Each record below should be reproduced as it is written, with pictures left out entirely.

[Saved data entries]
[Start of Attachment]
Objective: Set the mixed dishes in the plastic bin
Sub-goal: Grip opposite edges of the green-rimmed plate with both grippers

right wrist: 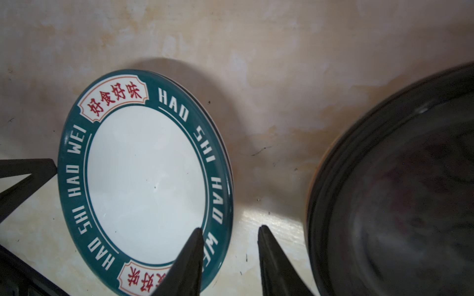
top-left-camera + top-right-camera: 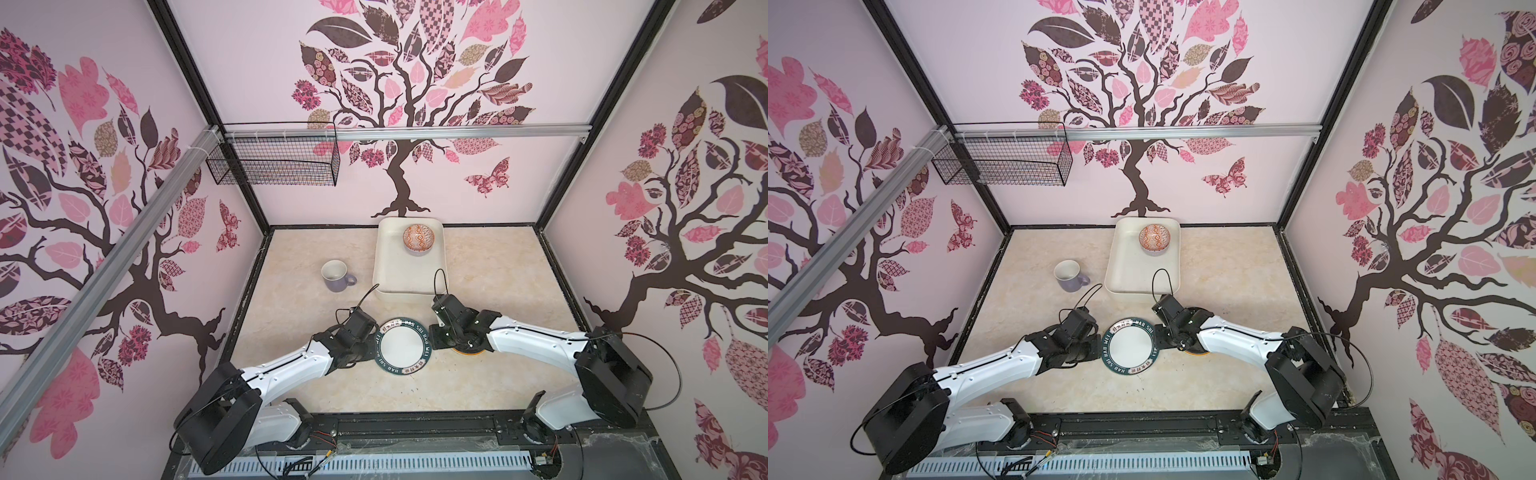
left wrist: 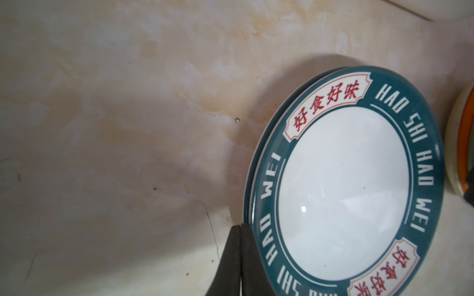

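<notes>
Resting shut beside the lettered plate [image 2: 402, 346], left claw [image 3: 240, 228] grips nothing; right claw [image 1: 229, 228], half-open, flanks opposite rim.

Open beige marble counter [image 2: 507, 270] right of the cream-white rectangular plastic bin [image 2: 399, 274]. Near half of bin bare; orange-patterned bowl [image 2: 418, 238] takes its far right corner. Just left of bin: lavender mug [image 2: 336, 275]. Front centre blocked: green-rimmed lettered white plate [image 2: 402, 347] lies between both arms, black round plate [image 1: 397, 192] beside right tool [image 1: 228, 230].
</notes>
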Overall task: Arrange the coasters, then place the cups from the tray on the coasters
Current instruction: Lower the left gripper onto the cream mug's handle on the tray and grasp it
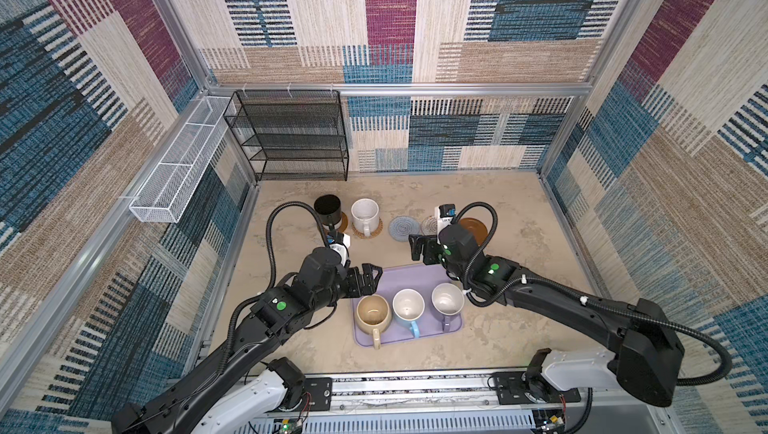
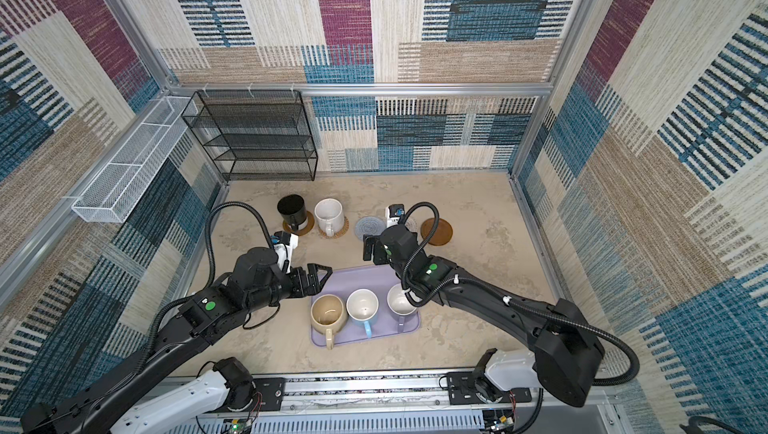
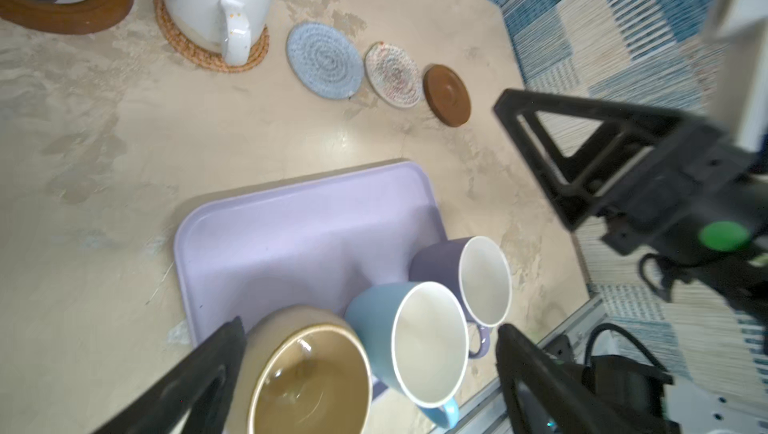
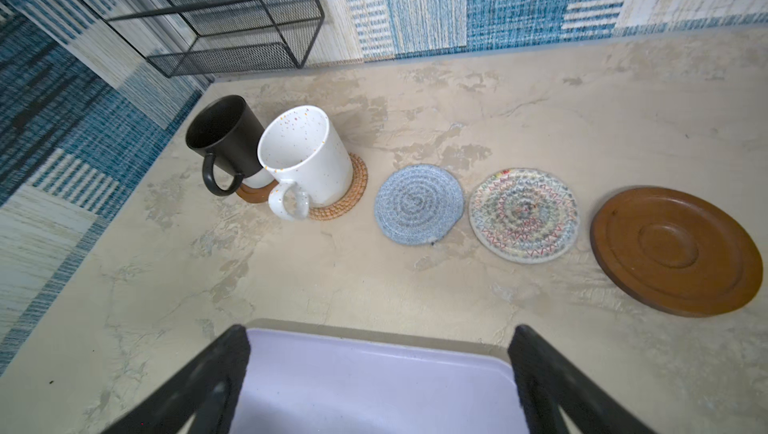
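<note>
A lavender tray (image 1: 415, 276) holds three cups in a row: beige (image 1: 372, 312), light blue (image 1: 408, 307) and lavender (image 1: 447, 299). Behind it, the black cup (image 1: 327, 208) stands on a brown coaster (image 1: 343, 224) and the speckled white cup (image 1: 365, 213) on a rattan coaster (image 1: 377, 231). To their right lie three bare coasters: blue-grey (image 4: 419, 203), white-grey (image 4: 523, 215) and brown (image 4: 675, 251). My left gripper (image 3: 372, 328) hovers open at the tray's left far corner, above the beige cup. My right gripper (image 4: 380, 330) hangs open and empty over the tray's far edge.
A black wire shelf (image 1: 291, 137) stands against the back wall at the left. A white wire basket (image 1: 183, 162) hangs on the left wall. A metal rail (image 1: 415, 386) with the arm bases runs along the front edge.
</note>
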Available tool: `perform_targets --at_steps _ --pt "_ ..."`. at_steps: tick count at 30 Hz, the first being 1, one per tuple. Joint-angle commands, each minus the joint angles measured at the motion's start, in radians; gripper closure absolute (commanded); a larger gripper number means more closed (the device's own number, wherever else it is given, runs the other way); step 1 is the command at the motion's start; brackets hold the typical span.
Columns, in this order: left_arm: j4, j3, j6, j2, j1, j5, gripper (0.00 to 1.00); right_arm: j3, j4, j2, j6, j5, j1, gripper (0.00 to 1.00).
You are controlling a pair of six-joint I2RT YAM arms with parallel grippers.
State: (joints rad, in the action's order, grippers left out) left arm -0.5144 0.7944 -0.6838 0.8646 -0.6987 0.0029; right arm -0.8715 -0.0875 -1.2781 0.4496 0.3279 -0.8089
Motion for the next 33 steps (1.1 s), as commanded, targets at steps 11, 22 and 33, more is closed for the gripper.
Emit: perform_targets --at_steps 11,22,33 --pt "-0.322 0.101 -0.057 0.168 -0.292 -0.111 0.00 0.205 0.111 0.205 -0.256 -0.458 0.033 0.00" --pt "-0.397 0.053 -0.188 0.243 -0.452 -0.306 0.00 0.244 0.141 0.221 -0.243 -0.482 0.033 0.00" --pt "-0.298 -0.059 -0.280 0.258 -0.518 -0.330 0.00 0.273 0.161 0.245 -0.247 -0.471 0.032 0.00"
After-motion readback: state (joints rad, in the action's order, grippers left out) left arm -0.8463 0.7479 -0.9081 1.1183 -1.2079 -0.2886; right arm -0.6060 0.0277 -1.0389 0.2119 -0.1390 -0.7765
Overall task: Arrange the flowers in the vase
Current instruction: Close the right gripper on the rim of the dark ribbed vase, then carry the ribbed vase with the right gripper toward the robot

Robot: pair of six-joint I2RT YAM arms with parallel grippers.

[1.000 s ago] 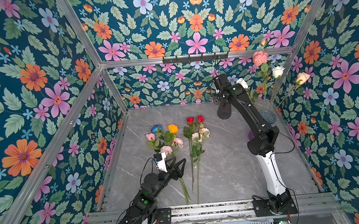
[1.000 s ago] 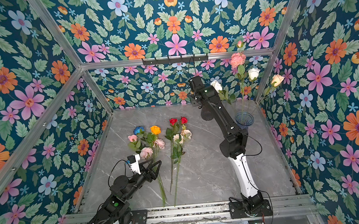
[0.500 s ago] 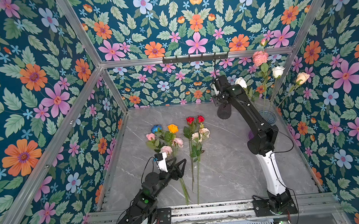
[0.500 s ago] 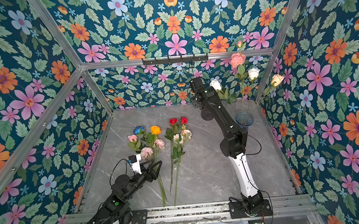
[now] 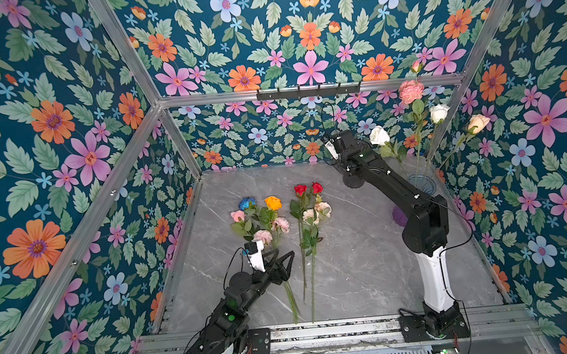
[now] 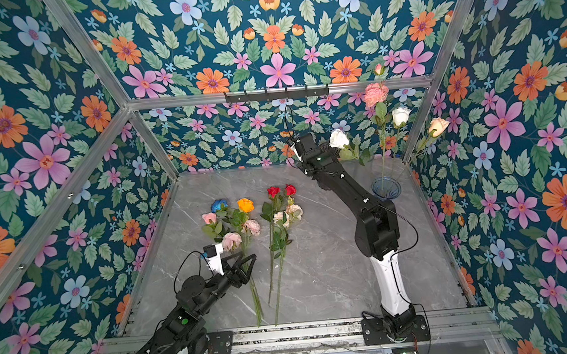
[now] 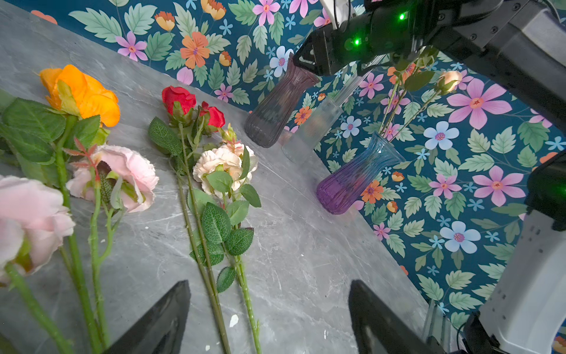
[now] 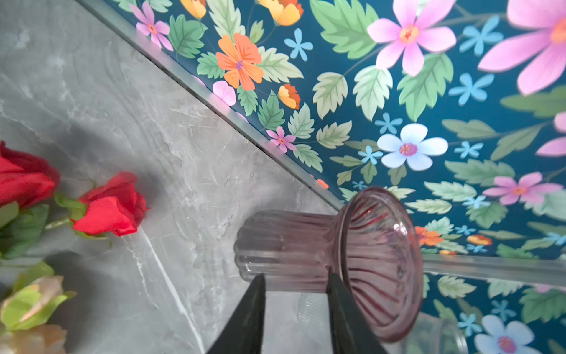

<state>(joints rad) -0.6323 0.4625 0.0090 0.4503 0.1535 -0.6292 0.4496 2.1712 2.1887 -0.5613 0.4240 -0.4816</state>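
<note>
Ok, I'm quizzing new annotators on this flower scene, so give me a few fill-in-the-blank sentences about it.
The left end effector is ___.
___ red roses lie on the table.
The left wrist view shows ___ vases.
The flower-holding vase is purple below and ___ above.
Missing words: open; two; three; blue.

Both top views hang high at six o'clock above my two bases, looking steeply down across the whole marble table (image 5: 352, 276) toward twelve. My left wrist camera sits low at seven, facing two o'clock; my right one hovers closer near one. Both wrist views share the red roses (image 7: 179, 96)
</note>
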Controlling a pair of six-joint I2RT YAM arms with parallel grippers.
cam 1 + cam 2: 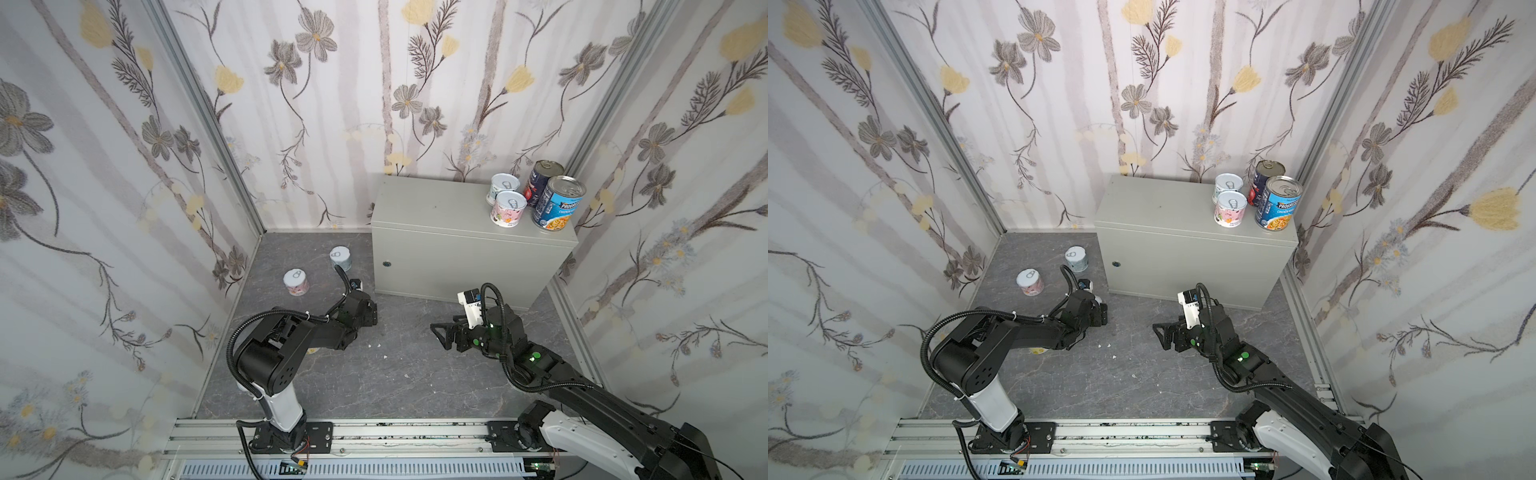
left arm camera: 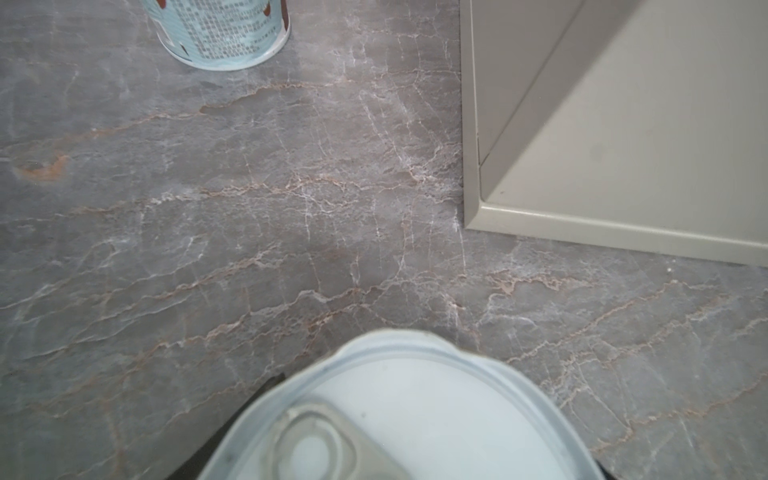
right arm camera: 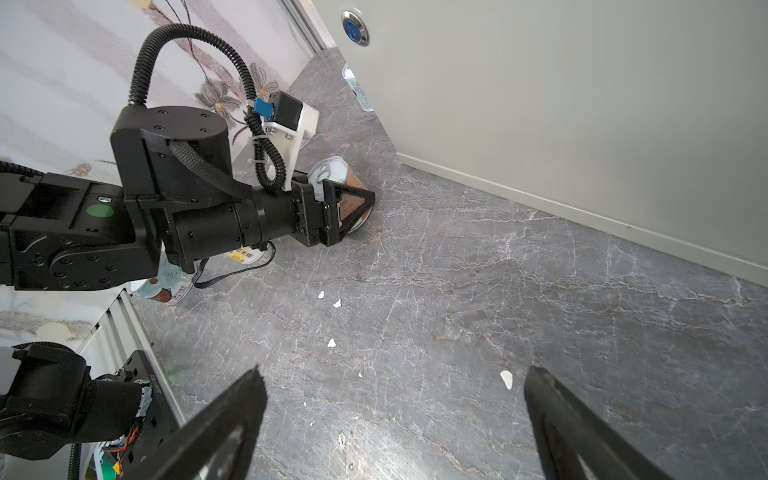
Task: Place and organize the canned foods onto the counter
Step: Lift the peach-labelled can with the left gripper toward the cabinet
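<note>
Wallpaper (image 1: 332,104) was white with pale grey stripes, grey blossoms and yellow buds. Floor (image 1: 395,374) was dark grey in a marble pattern, veined white and rust. Cabinet (image 1: 436,208) was plain light grey, and its lock (image 3: 354,28) was blue. Recorded: one blue can (image 1: 557,203) with yellow print, one navy-and-red can (image 1: 540,178), one pink-patterned can (image 1: 508,212), one orange-brown can (image 3: 334,170). Arms (image 1: 266,357) were black with white sections.

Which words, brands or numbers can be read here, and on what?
"PROGRESSO": blue soup can on the counter.
"CHICKEN": same can, line below; the rest is unreadable.
Teal can: fine print, too blurred to read.
Pink can on the counter: print too small to read.
</note>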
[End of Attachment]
■ ANSWER TO THIS TASK
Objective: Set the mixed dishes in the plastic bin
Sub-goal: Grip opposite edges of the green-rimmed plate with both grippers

right wrist: 
top-left-camera + top-right-camera: 
left wrist: 

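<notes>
Resting shut beside the lettered plate [image 2: 402, 346], left claw [image 3: 240, 228] grips nothing; right claw [image 1: 229, 228], half-open, flanks opposite rim.

Open beige marble counter [image 2: 507, 270] right of the cream-white rectangular plastic bin [image 2: 399, 274]. Near half of bin bare; orange-patterned bowl [image 2: 418, 238] takes its far right corner. Just left of bin: lavender mug [image 2: 336, 275]. Front centre blocked: green-rimmed lettered white plate [image 2: 402, 347] lies between both arms, black round plate [image 1: 397, 192] beside right tool [image 1: 228, 230].
</notes>
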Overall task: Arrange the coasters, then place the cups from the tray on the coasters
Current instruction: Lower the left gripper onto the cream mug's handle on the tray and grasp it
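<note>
A lavender tray (image 1: 415, 276) holds three cups in a row: beige (image 1: 372, 312), light blue (image 1: 408, 307) and lavender (image 1: 447, 299). Behind it, the black cup (image 1: 327, 208) stands on a brown coaster (image 1: 343, 224) and the speckled white cup (image 1: 365, 213) on a rattan coaster (image 1: 377, 231). To their right lie three bare coasters: blue-grey (image 4: 419, 203), white-grey (image 4: 523, 215) and brown (image 4: 675, 251). My left gripper (image 3: 372, 328) hovers open at the tray's left far corner, above the beige cup. My right gripper (image 4: 380, 330) hangs open and empty over the tray's far edge.
A black wire shelf (image 1: 291, 137) stands against the back wall at the left. A white wire basket (image 1: 183, 162) hangs on the left wall. A metal rail (image 1: 415, 386) with the arm bases runs along the front edge.
</note>
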Available tool: `perform_targets --at_steps _ --pt "_ ..."`. at_steps: tick count at 30 Hz, the first being 1, one per tuple. Joint-angle commands, each minus the joint angles measured at the motion's start, in radians; gripper closure absolute (commanded); a larger gripper number means more closed (the device's own number, wherever else it is given, runs the other way); step 1 is the command at the motion's start; brackets hold the typical span.
Columns, in this order: left_arm: j4, j3, j6, j2, j1, j5, gripper (0.00 to 1.00); right_arm: j3, j4, j2, j6, j5, j1, gripper (0.00 to 1.00).
You are controlling a pair of six-joint I2RT YAM arms with parallel grippers.
State: (joints rad, in the action's order, grippers left out) left arm -0.5144 0.7944 -0.6838 0.8646 -0.6987 0.0029; right arm -0.8715 -0.0875 -1.2781 0.4496 0.3279 -0.8089
Motion for the next 33 steps (1.1 s), as commanded, targets at steps 11, 22 and 33, more is closed for the gripper.
Emit: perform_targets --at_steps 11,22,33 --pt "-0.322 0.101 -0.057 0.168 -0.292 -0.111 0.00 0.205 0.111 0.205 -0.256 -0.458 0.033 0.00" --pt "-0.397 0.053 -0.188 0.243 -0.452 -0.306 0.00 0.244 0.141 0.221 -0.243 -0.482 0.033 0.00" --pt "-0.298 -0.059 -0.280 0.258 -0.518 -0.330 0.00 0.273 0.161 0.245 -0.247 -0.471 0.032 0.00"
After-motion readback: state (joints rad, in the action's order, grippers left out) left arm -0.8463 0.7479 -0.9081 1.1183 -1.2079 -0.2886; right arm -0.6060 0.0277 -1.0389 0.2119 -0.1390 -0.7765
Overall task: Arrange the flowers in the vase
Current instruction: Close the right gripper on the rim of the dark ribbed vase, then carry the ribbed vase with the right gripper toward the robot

Robot: pair of six-joint I2RT YAM arms with parallel grippers.

[1.000 s ago] 
[1.000 s ago] 
[0.500 s ago] 
[0.500 s ago] 
[now] 
[now] 
[now] 
[now] 

<state>(joints rad) -0.6323 0.4625 0.0090 0.4503 0.1535 -0.6292 0.4496 2.1712 2.1887 -0.5613 0.4240 -0.4816</state>
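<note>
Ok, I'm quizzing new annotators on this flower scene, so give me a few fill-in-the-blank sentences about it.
The left end effector is ___.
___ red roses lie on the table.
The left wrist view shows ___ vases.
The flower-holding vase is purple below and ___ above.
Missing words: open; two; three; blue.

Both top views hang high at six o'clock above my two bases, looking steeply down across the whole marble table (image 5: 352, 276) toward twelve. My left wrist camera sits low at seven, facing two o'clock; my right one hovers closer near one. Both wrist views share the red roses (image 7: 179, 96)
</note>
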Controlling a pair of six-joint I2RT YAM arms with parallel grippers.
cam 1 + cam 2: 
left arm camera: 
right arm camera: 
Task: Place and organize the canned foods onto the counter
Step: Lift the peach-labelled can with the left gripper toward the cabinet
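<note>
Wallpaper (image 1: 332,104) was white with pale grey stripes, grey blossoms and yellow buds. Floor (image 1: 395,374) was dark grey in a marble pattern, veined white and rust. Cabinet (image 1: 436,208) was plain light grey, and its lock (image 3: 354,28) was blue. Recorded: one blue can (image 1: 557,203) with yellow print, one navy-and-red can (image 1: 540,178), one pink-patterned can (image 1: 508,212), one orange-brown can (image 3: 334,170). Arms (image 1: 266,357) were black with white sections.

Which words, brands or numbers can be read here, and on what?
"PROGRESSO": blue soup can on the counter.
"CHICKEN": same can, line below; the rest is unreadable.
Teal can: fine print, too blurred to read.
Pink can on the counter: print too small to read.
</note>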

The answer contains nothing more.